ふたりの視線がぶつかった瞬間。武は小太刀を使って印を切ると、身体の正面で交差させた両腕を思いっきり左右に開き、純白に光り輝く小太刀でシーンの首をはね飛ばしたのだった。
☆
戦いが終わり、撃退士たちは体育館の外で撤退の準備を始めていた。
「勢いの割に、あっけないヤツだったな」
「あたいたちが強すぎたのがいけなかったのね」
武の呟きに腕を組んでうんうんと頷くチルル。そんなチルルを『そうねえ、凄い凄い』などと歌音が調子づかせるものだから、チルルは背骨が折れるんじゃないかと思うほどに得意げに仰け反っている。
「はい、ホットココア。落ち着きますよ」
救出した少女を毛布でくるみ、ポットから注いだココアを渡すCreasy、すべて彼女が人質の身を思って用意したものだ。

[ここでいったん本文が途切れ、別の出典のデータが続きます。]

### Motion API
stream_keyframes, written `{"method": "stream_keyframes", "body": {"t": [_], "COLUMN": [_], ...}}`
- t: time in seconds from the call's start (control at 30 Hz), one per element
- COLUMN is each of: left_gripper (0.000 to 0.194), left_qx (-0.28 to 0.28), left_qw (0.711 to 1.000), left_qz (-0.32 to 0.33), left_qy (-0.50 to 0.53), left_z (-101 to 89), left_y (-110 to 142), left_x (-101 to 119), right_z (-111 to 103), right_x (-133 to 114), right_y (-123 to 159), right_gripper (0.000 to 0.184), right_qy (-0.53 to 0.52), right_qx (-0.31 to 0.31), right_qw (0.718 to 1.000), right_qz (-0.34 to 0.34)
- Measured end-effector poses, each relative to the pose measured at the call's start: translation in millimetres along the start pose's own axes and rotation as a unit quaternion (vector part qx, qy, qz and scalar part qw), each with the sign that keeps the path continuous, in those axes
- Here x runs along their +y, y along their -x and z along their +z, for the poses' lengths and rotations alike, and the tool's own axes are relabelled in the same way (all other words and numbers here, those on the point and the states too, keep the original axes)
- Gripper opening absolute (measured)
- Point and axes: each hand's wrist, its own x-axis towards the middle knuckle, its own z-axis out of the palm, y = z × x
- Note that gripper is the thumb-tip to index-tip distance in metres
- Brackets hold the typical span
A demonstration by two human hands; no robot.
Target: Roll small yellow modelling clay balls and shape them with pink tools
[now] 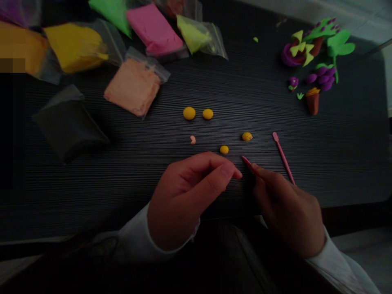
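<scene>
My right hand (288, 208) grips a pink clay modelling tool (247, 162), its pointed tip aimed up and left. Close by on its left, my left hand (190, 192) is closed, thumb pressed against the forefinger; whatever it pinches, if anything, is too small or hidden to name. Just beyond its fingers lies a small yellow clay ball (224, 150). A yellow piece with dark dots and a pinkish tip (246, 136) sits farther right. Two larger yellow ovals, a left one (189, 113) and a right one (208, 114), rest above a curved peach clay bit (192, 140).
A second pink tool (283, 157) lies right of my right hand. Bags of clay, among them peach (133, 87), black (70, 124), yellow (75, 47) and pink (154, 30), spread across the upper left. Finished clay plants, such as purple grapes (325, 77), stand at the upper right.
</scene>
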Motion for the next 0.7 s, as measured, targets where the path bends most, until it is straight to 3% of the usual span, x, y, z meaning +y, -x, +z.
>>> {"method": "stream_keyframes", "body": {"t": [0.37, 0.5, 0.63, 0.7], "left_gripper": [0.014, 0.009, 0.007, 0.008], "left_qx": [0.007, 0.008, 0.0, -0.002], "left_qw": [1.0, 0.999, 0.999, 0.999], "left_qz": [0.007, 0.006, 0.003, 0.003], "left_qy": [-0.014, -0.035, -0.042, -0.041], "left_z": [0.2, 1.2, 2.5, 2.7], "left_y": [-0.5, -1.1, -1.5, -1.3], "left_x": [0.1, 3.0, 5.8, 6.2], "right_z": [-1.7, -9.3, -17.5, -15.7], "right_x": [3.5, 6.1, 30.3, 50.3], "right_y": [4.1, 9.7, 14.5, 12.3], "right_gripper": [0.033, 0.028, 0.023, 0.017], "right_qy": [-0.156, -0.234, -0.26, -0.222], "right_qx": [0.02, 0.022, 0.147, 0.196], "right_qw": [0.984, 0.962, 0.912, 0.909], "right_qz": [0.084, 0.14, 0.282, 0.293]}}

そしてその効果は劇的だった。ココアの入ったポットの蓋部分を両手で受け取った瞬間、安堵からか少女は大粒の涙を流し始めた。
「うんうん、怖かったよね」
そっと少女の頭をCreasyが撫でる。
「こっちは終わったぞ」
「ゲートの破壊完了、これにて一件落着だ」
氷雅と仙也が体育館の入り口から出てきて全員に報告する。
その言葉を聞いたCreasyは少女の前でかがみ込み、笑顔を浮かべた。
「もう安心よ。さあ帰りましょう、ご両親が待ってるわ」
少女は言葉もなく涙を流し、しかし力強くその言葉に頷いた。